Considering a psychiatrist may be necessary when co-occurring mental health issues contribute to alcohol addiction. A psychiatrist can assess the need for medication to address underlying conditions like depression or anxiety. Online psychiatrist options can be effective for medication management, providing accessibility and flexibility, especially for those who may face barriers to in-person appointments. Ultimately, seeking professional help, whether through therapy or psychiatry, is recommended when the impact of alcohol on one’s life becomes unmanageable or when there are concerns about mental health co-occurring with addiction.

Recognizing a loved one’s hidden struggle with alcohol can be challenging, but there are several signs to be vigilant about. Keep an eye out for secretive drinking habits, such as finding hidden alcohol bottles or witnessing them sneaking drinks when they believe no one is watching. If your loved one becomes defensive or evasive when you inquire about their drinking, that could be a telling sign. Watch for mood swings, unexplained injuries, and frequent absences from work or social commitments that may be attributed to alcohol-related issues. Additionally, a noticeable decline in personal hygiene or a loss of interest in once-beloved activities can signal a problem.2 If you notice these signs, it’s essential to approach your loved one with empathy, express your concern, and encourage them to seek professional help for their hidden struggle with alcohol.

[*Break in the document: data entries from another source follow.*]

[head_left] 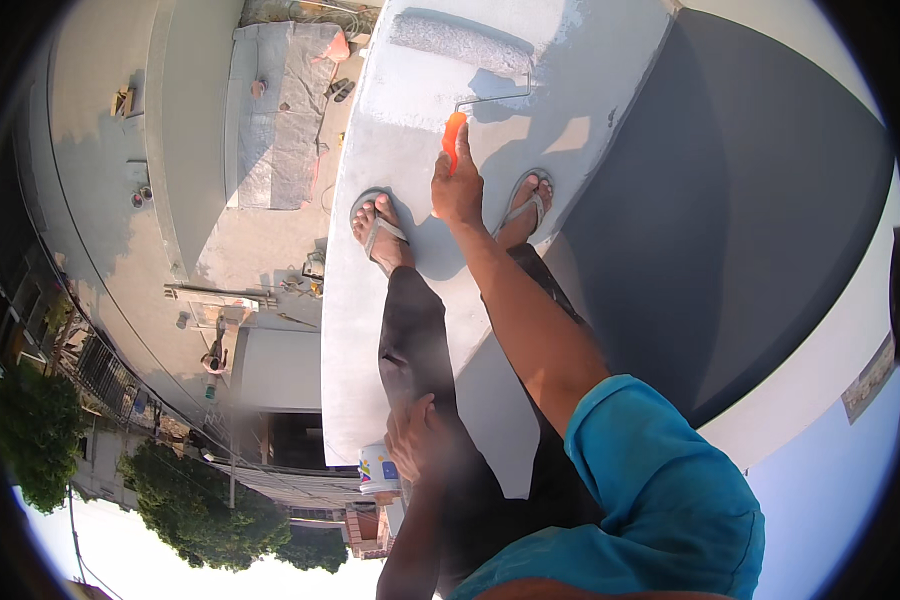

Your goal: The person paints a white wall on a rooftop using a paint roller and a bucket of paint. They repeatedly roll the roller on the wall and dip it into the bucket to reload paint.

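Note:
My right hand (457, 188) is closed around the orange handle of a paint roller (452, 140). The roller's thin wire frame leads up to a long, fuzzy grey-white sleeve, which lies against the pale surface (580, 75) beyond my feet. Wet-looking white patches and a shadow show around it. My left hand (415, 440) rests on my left leg near the knee, fingers laid out and holding nothing visible. Just left of it is a white bucket (375, 465) with coloured print, partly hidden by that hand.
My sandaled feet (382, 232) stand on a narrow pale ledge (345, 330). Past its left edge, much lower down, lie a grey sheet (280, 120), boards (220, 295) and scattered tools. A dark grey sloping surface (730, 200) borders the ledge on the right.

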A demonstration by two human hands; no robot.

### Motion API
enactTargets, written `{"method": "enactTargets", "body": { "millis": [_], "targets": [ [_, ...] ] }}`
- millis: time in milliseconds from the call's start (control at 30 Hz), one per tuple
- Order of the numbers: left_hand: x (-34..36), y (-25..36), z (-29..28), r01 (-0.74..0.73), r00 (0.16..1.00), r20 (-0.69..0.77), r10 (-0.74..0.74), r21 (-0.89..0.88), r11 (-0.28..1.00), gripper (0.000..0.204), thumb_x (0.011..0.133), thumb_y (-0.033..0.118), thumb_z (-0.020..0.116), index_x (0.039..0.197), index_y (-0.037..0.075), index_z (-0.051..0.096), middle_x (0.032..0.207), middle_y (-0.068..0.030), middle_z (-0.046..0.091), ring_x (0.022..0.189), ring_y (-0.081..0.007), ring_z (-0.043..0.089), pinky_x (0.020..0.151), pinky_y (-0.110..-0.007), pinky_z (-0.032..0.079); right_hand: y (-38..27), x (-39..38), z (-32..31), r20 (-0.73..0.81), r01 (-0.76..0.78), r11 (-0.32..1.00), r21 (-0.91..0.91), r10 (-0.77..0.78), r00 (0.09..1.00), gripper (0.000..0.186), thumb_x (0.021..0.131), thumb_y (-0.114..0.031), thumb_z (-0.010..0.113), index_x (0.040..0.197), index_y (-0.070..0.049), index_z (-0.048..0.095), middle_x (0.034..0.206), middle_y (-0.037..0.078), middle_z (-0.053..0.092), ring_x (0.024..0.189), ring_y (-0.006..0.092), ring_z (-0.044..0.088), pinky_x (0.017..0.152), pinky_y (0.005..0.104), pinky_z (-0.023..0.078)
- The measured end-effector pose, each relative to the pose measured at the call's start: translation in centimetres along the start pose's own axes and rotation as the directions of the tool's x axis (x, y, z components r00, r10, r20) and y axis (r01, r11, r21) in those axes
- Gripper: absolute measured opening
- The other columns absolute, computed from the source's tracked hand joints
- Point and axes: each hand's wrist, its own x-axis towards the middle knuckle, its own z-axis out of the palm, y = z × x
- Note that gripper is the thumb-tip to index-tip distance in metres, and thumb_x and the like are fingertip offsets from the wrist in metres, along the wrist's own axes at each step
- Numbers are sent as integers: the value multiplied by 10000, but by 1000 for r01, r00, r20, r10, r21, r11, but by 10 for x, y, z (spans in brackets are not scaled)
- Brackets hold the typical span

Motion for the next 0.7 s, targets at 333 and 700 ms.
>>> {"method": "enactTargets", "body": {
  "millis": [333, 700],
  "targets": [
    [18, -7, -27, -66, 986, 161, 46, 126, 990, 240, 980, 223, 590, 1176, 181, 722, 1338, -105, 636, 1241, -334, 597, 1012, -479, 480, 71, -142, 77, -85, -46, 982, 182, 62, 994, 611, 1047, -215, 461, 1596, -17, 280, 1334, 298, 612, 1214, 452, 615, 1025, 485, 491],
    [17, -5, -8, -142, 987, 106, 119, 238, 961, 263, 1001, 296, 558, 1163, 170, 722, 1227, -102, 677, 1149, -341, 627, 966, -492, 490, 5, 52, 2, -166, -58, 965, 255, 103, 981, 668, 1059, -278, 463, 1642, -153, 160, 893, 262, 721, 853, 463, 713, 799, 547, 553]
  ]
}}
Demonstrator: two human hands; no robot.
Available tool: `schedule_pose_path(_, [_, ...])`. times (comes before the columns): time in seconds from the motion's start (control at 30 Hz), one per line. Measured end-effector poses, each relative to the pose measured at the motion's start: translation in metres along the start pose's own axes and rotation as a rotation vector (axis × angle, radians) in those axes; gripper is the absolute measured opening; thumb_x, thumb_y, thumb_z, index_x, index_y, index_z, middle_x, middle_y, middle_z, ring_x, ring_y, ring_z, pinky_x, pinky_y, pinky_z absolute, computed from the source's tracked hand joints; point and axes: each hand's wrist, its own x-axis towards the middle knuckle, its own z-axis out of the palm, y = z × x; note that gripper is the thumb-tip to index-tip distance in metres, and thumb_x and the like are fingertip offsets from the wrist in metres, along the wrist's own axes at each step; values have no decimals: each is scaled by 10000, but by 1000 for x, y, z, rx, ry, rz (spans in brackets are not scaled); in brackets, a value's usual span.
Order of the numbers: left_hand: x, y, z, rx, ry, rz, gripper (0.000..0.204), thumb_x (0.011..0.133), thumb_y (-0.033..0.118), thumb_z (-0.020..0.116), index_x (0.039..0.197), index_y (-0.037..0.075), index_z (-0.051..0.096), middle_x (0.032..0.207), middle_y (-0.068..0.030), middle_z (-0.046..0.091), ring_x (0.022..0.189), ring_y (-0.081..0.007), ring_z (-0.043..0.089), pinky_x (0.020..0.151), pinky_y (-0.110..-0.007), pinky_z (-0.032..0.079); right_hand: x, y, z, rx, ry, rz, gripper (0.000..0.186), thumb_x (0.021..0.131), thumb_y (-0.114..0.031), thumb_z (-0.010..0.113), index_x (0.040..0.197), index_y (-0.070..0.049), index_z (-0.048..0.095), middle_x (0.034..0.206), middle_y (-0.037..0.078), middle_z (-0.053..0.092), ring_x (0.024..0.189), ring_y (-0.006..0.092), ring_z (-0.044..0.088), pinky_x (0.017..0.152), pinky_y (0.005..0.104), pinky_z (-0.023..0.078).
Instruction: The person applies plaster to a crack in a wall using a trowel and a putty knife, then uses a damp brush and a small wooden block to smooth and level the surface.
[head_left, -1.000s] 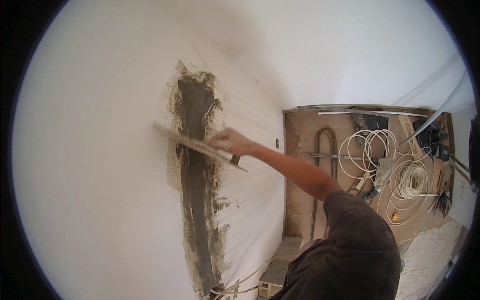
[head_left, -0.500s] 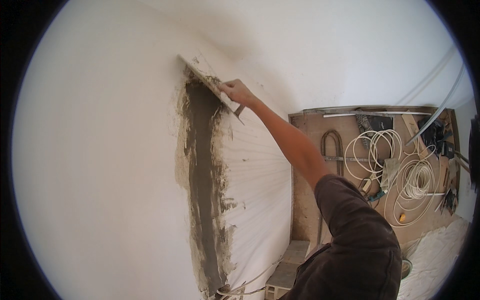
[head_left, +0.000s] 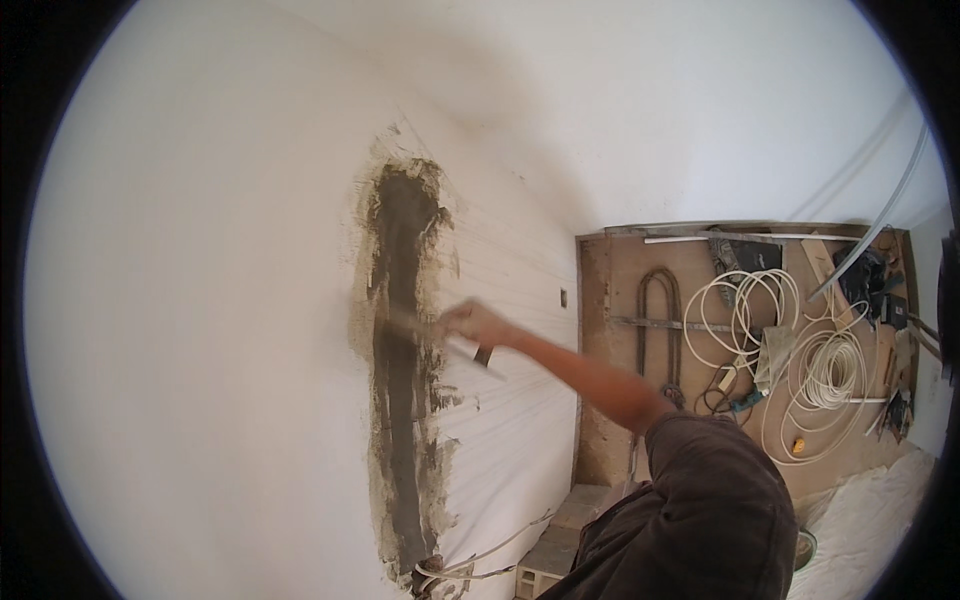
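Note:
My right hand [head_left: 478, 324] is closed round the handle of a plastering trowel [head_left: 482, 362], its arm stretched out in a short dark sleeve. The blade lies across the middle of a long upright strip of wet grey plaster [head_left: 402, 440] on the white wall [head_left: 230, 330]. Motion smears hand and blade, so I cannot tell whether the blade touches the strip all along. Ragged paler smears border the strip on both sides. Out of its lower end come loose cables [head_left: 465, 573]. My left hand is not in view.
On the brown floor covering [head_left: 620, 400] to the right lie coils of white cable [head_left: 832, 365], a bent dark hose [head_left: 658, 290] and several tools. Grey blocks [head_left: 550, 555] stand by the wall's foot. A plastic sheet [head_left: 875, 510] covers the lower right. A grey conduit [head_left: 880, 220] hangs at the right.
My right hand has brought the trowel down from the top of the strip to about its middle. The strip's upper end now shows uncovered.

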Motion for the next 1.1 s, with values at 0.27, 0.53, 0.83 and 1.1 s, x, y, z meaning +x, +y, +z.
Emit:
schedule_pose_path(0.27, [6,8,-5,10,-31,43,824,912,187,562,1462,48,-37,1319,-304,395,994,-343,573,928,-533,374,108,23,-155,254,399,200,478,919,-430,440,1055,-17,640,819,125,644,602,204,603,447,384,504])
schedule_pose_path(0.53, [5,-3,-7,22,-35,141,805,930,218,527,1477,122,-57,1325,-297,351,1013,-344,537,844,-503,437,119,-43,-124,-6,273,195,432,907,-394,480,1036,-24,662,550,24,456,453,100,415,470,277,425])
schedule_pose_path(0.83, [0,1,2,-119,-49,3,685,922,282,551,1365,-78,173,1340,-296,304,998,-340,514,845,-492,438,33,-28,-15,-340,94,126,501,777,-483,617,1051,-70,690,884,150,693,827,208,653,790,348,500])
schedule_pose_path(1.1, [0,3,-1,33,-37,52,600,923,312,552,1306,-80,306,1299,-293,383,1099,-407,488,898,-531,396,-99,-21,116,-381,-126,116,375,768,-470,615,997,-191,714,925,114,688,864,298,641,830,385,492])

Common signs that someone might be a closet drinker include:

Usually the first response when discovering closet alcohol is anger.  Please, try to process this anger before confronting your loved one.  Approaching them with love and concern is your best option.  Closet drinking is a huge red flag and one of the biggest indications that professional assistance is needed.

Recovering from closet alcoholism involves navigating emotional and psychological challenges, demanding a multifaceted approach. Seeking professional help from therapists or support groups provides a crucial outlet for individuals to share experiences and receive guidance. Developing healthy coping mechanisms, such as mindfulness practices or engaging in fulfilling activities, aids in managing stress without resorting to alcohol. Acknowledging and addressing underlying emotional issues through therapy helps break the cycle of secretive drinking. Establishing a strong support system of friends and family creates a network of understanding and encouragement, fostering a more resilient path towards recovery.

Acknowledging that there is a problem is the crucial first step in coping with closet drinking. This self-awareness opens the door to seeking help and initiating positive changes. It involves recognizing the impact of alcohol on one’s life, health, and relationships, laying the foundation for a commitment to change.

Telling someone you trust is another vital strategy. Sharing the struggle with a close friend, family member, or confidant can alleviate the burden of secrecy. This person can provide emotional support, encouragement, and, if necessary, assist in connecting with professional resources for help.